1 temmuz 2010 kamyoncuların sorunları mhp grup önerisi
TÜRKİYE BÜYÜK MİLLET MECLİSİ
TUTANAK DERGİSİ
127’nci Birleşim
1 Temmuz 2010 Perşembe


Öneri:
Türkiye Büyük Millet Meclisinin Gündeminin, Genel Görüşme ve Meclis Araştırması Yapılmasına Dair Öngörüşmeler Kısmında yer alan 10/159, 10/419 esas numaralı, "Kamyoncu Esnafının sorunlarının araştırılarak alınması gereken önlemlerin belirlenmesi amacıyla" Anayasanın 98. ve İçtüzüğün 104 ve 105. Maddeleri Gereğince Meclis Araştırması önergelerinin görüşmelerinin Genel Kurulun 01.07.2010 Perşembe günlü birleşiminde yapılması önerilmiştir.
BAŞKAN - Milliyetçi Hareket Partisi Grubu önerisinin lehinde Sayın Mehmet Serdaroğlu, Sayın Mehmet Ali Susam; aleyhinde Sayın Azize Sibel Gönül, Sayın Halil Mazıcıoğlu.
İlk söz Kastamonu Milletvekili Sayın Mehmet Serdaroğlu’na aittir.
Buyurun Sayın Serdaroğlu.
MEHMET SERDAROĞLU (Kastamonu) – Sayın Başkan, değerli milletvekilleri; kamyoncu esnafının sorunlarının araştırılmasını amaçlayan grup önerimiz üzerinde söz aldım. Sizleri saygıyla selamlıyorum.
Günümüzde hemen hemen her sektörde yaşanan ekonomik sıkıntılar, yoksulluk ve işsizliği artırmış, bu olumsuz gelişmelerden de en fazla etkilenen kesimlerden biri kamyoncu esnafı olmuştur. Özellikle, son yıllarda nakliye sektörü kazanç açısından en sıkıntılı dönemini yaşamaktadır. Maliyet girdileri ve akaryakıt fiyatlarının yüksekliğinden bunalan nakliyeciler, bunun yanında bir de iş yokluğu yaşamaktadırlar. Nakliyeci, kamyoncu esnafı yüksek maliyet girdileriyle, çok düşük ücretlerle hatta mazot parasına taşıma yapmak zorunda kalmaktadırlar ancak son zamanlarda ne taşıyabilecekleri yükleri ne de işleri vardır.

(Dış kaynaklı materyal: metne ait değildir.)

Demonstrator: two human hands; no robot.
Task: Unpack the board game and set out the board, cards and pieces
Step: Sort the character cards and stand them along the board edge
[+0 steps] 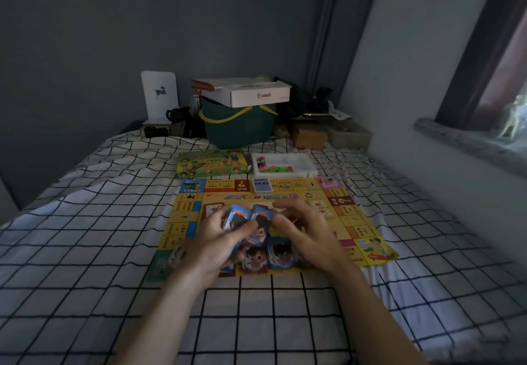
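Note:
A yellow game board (353,222) lies flat on the checked bed sheet. Over its middle, my left hand (219,239) grips a small stack of blue character cards (242,217), thumb across their faces. My right hand (308,230) hovers beside them with curled fingers near the top card's right edge; whether it touches is unclear. More character cards (268,256) lie face up on the board below my hands. A blue card deck (261,185) and a pink one (328,183) sit on the board's far edge. Beyond are the green game box (211,163) and a white tray of coloured pieces (285,165).
A dark green basket (239,128) carrying a white cardboard box (251,93) stands at the bed's far end among small boxes and dark items. A wall and a stone window sill (462,142) close the right side. Bare checked sheet (85,236) spreads left of the board.

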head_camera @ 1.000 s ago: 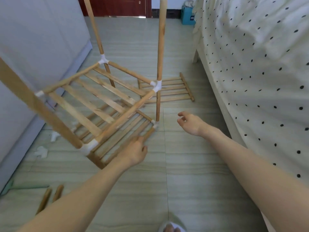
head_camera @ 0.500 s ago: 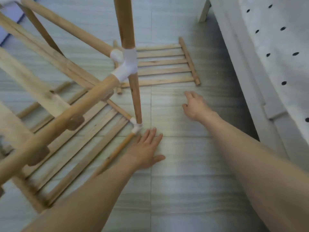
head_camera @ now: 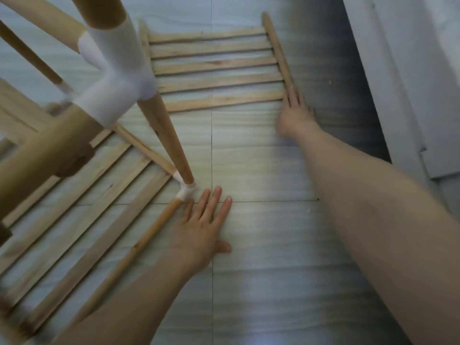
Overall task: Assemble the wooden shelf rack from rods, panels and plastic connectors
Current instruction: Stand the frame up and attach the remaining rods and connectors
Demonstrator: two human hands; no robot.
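From the head camera, looking down at the tiled floor (head_camera: 261,170): my left hand (head_camera: 199,230) lies flat and spread on the tiles, fingers released, its fingertips just beside the small white plastic connector (head_camera: 187,191) at the near corner of the partly built shelf rack (head_camera: 74,185). An upright rod (head_camera: 166,138) rises from that connector to a larger white connector (head_camera: 117,78) close to the camera, blurred. The rack's lower slatted panel (head_camera: 82,195) sits at the left side of the floor. My right hand (head_camera: 295,113) reaches to the loose slatted panel (head_camera: 216,68) lying flat farther away, fingers laid along its right end rail; I cannot tell whether they grip it. A pale bed frame (head_camera: 398,78) runs along the floor's right edge. No writing or labels are readable.
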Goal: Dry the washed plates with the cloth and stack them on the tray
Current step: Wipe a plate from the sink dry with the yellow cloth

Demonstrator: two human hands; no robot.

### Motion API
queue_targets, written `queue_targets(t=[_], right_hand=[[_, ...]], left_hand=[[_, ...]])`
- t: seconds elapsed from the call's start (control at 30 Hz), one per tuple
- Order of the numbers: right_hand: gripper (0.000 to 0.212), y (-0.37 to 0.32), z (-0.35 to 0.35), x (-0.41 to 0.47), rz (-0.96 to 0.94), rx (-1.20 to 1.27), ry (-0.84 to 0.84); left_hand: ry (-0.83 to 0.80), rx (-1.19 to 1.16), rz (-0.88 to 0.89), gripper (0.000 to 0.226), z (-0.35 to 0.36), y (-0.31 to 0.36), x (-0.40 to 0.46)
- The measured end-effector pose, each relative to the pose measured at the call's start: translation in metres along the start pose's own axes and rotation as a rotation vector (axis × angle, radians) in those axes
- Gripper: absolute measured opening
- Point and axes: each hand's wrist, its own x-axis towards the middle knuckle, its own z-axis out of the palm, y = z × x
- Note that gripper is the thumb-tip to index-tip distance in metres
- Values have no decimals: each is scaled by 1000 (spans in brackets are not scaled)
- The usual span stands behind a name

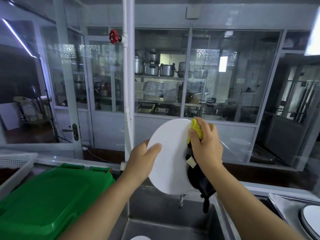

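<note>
A round white plate (170, 155) is held upright above the steel sink (166, 222). My left hand (143, 158) grips its left rim, thumb on the near face. My right hand (204, 144) grips a yellow and black cloth (197, 130) and presses it against the plate's upper right edge. The cloth's black part hangs down below the plate's right side. At the far right a metal tray (284, 207) holds another white plate (311, 217). The rim of one more white plate (140, 238) shows at the sink's bottom edge.
A green plastic lid (52, 200) covers a bin at the left. Behind it stands a white perforated basket (15, 160). A tap spout (181, 199) pokes out under the held plate. A white pipe (128, 84) rises behind the sink, before glass partitions.
</note>
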Motion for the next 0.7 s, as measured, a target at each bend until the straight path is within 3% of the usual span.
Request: queue_targets(t=[0.13,0.37,0.47,0.57,0.7], right_hand=[[37,-7,-7,-2,-255,-185,-62],[41,-20,-11,3,-630,-325,-27],[37,-24,-9,7,-768,-383,-52],[36,-22,-8,13,-691,-324,-54],[40,-14,0,14,-361,-137,19]], left_hand=[[-142,107,-32,35,-10,11,21],[-67,195,116,56,6,14,20],[-30,203,151,54,15,21,17],[26,182,204,50,17,23,15],[167,133,205,52,17,16,13]])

Değerli milletvekilleri, tüm esnafımızın en büyük sorunu olan iş yokluğu kamyoncumuzu da derinden vurmuştur. Kamyoncular, gelir vergisi, motorlu taşıtlar vergisi, araç muayenesi, egzoz pulu, geçici vergi gibi birçok vergi çeşidiyle boğuşurken, K1, C2, SRC gibi belgeler de kamyoncunun diğer baş ağrılarıdır, baş belalarıdır. Şahsa 25 ton için verilen K1 belgesinin maliyeti 12 milyar lirayı bulmaktadır. K1 belgesinde tonaj aşağıya mutlaka çekilmelidir, belge maliyeti de mutlaka ve mutlaka düşürülmelidir. Tonaj ve yüksek maliyet nedeniyle belge alamayan kamyoncu ya sefere çıkamamakta veya büyük cezalar ödemektedir. K belgesinden 3 kez ceza kesilen bir esnafın, aracını satsa bile cezayı karşılayacak gücü kalmamaktadır. Kamyon garajlarında her gün onlarca araç vergi borcundan dolayı bağlanmakta ve haczedilmektedir. BAĞ-KUR primini ödeyemeyen kamyoncu sağlık imkânlarından da yararlanamamaktadır. Sonuçta, kamyoncu, yok pahasına kamyonunu yani ekmek teknesini satmaya çalışıyor ama alıcı da bulamıyor.
Değerli milletvekilleri, bu garibanların ceplerinde harçlıkları bile yok, artık mazotu veresiye de alamıyorlar dolayısıyla işe de çıkamıyorlar. İşsizlikten kamyonların üzerinde kuşların tünediğini kendileri söylüyorlar. Mazot fiyatlarındaki artış kamyoncu esnafını öyle acı bir noktaya getirmiştir ki deposuna mazot koyamayan kamyoncu, yakıt olarak 10 numara yağ kullanmaya başlamıştır, bu da ayrıca büyük cezalar ile karşı karşıya kalmasına neden olmaktadır. Kamyoncu tüm bu sıkıntılardan dolayı sürücü belgesine “sürünme belgesi” adını vermektedir. Kamyoncunun hâli tek kelimeyle faciadır. Kısaca, ülkemizde kamyoncular üvey evlat muamelesi görmektedir. Vergi borçlarından dolayı araç muayenelerini de yaptıramazken, muayene istasyonları bu insanları canından bezdirmekte, muayeneler âdeta ızdıraba dönüşmektedir.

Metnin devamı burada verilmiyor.